Task item
Copy each line in the data below that contains the word "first".

Data excerpt START

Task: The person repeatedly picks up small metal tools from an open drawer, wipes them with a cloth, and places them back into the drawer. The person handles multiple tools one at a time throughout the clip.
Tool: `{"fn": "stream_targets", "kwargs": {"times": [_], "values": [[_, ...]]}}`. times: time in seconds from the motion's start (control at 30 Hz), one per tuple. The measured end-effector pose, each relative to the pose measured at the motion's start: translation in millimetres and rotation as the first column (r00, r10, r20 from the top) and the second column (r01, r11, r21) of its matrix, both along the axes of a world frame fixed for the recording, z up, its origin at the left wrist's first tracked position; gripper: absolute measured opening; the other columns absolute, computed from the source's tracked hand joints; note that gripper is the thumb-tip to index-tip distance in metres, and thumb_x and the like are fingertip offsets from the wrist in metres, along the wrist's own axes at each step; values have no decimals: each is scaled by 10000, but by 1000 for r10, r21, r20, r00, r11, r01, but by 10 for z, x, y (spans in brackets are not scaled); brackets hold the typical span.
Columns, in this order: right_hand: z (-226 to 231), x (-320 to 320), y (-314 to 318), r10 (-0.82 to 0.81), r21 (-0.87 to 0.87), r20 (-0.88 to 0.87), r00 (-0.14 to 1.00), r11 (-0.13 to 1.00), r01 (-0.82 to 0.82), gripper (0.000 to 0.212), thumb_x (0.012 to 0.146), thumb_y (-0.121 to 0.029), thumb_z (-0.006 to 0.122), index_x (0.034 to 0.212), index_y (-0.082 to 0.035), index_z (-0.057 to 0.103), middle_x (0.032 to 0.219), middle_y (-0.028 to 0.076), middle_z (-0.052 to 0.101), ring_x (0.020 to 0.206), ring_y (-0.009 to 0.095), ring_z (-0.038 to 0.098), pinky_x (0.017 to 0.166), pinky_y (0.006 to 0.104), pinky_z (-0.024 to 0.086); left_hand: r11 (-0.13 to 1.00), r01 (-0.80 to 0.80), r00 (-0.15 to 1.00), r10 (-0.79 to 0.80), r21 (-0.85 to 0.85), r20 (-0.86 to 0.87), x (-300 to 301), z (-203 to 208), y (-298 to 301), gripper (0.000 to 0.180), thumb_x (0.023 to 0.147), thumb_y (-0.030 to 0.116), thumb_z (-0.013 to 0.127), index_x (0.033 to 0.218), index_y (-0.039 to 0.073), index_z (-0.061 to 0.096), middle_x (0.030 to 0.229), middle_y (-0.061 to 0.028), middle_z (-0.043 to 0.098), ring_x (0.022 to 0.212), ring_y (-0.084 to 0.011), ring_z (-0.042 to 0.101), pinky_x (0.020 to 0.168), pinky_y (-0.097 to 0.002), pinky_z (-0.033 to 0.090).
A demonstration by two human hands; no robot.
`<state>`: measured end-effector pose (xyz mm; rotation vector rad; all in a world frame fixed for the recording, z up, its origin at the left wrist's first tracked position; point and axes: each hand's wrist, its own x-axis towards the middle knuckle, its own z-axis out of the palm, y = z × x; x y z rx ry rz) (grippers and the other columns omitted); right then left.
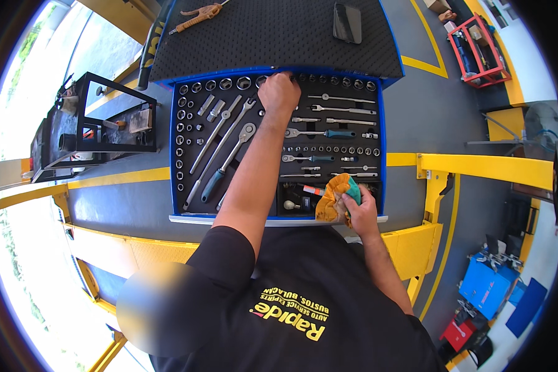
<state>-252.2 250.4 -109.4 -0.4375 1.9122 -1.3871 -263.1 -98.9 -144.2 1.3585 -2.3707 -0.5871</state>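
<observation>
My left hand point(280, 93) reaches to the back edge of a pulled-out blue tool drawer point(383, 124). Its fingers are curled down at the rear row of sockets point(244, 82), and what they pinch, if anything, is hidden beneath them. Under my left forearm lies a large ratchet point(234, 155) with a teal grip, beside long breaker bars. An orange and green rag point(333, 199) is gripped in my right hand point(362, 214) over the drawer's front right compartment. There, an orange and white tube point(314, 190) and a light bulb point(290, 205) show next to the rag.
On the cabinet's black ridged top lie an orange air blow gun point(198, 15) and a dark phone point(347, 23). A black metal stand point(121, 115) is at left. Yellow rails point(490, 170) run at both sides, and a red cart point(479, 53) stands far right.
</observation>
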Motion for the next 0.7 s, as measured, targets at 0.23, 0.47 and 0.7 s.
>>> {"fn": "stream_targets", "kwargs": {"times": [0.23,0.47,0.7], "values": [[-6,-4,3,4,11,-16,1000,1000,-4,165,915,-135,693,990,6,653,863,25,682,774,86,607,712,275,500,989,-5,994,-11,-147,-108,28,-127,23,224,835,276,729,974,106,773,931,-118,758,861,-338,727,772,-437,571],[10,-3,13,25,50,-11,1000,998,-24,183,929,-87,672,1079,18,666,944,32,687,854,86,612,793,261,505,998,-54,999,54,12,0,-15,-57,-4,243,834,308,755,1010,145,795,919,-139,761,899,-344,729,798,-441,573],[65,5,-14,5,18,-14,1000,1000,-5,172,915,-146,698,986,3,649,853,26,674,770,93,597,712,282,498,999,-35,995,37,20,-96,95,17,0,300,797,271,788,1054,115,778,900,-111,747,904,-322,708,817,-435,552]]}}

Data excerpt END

Written solution
Tool: `{"fn": "stream_targets", "kwargs": {"times": [_], "values": [[_, ...]]}}`. times: time in seconds from the motion's start (control at 30 Hz), one per tuple. The measured end-effector pose, each relative to the pose measured at the motion's start: translation in millimetres and rotation as the first column (r00, r10, r20 from the top) and the second column (r01, r11, r21) of its matrix, both along the axes of a world frame fixed for the recording, z up, its origin at the left wrist's first tracked position; gripper: absolute measured opening; the other columns absolute, computed from the source's tracked hand joints; note that gripper is the thumb-tip to index-tip distance in metres, and thumb_x and the like are fingertip offsets from the wrist in metres, along the wrist's own axes at each step; values have no decimals: each is scaled by 10000, but by 1000 for r10, r21, r20, r00, r11, r01, but by 10 for z, x, y (spans in brackets are not scaled); brackets hold the typical span.
`<state>`: measured end-effector pose (xyz mm; rotation vector rad; all in a world frame fixed for the recording, z up, its origin at the left wrist's first tracked position; point and axes: each hand's wrist, its own x-axis towards the middle knuckle, its own z-axis out of the palm, y = z × x; x y z rx ry rz) (grippers and the other columns omitted); right then left.

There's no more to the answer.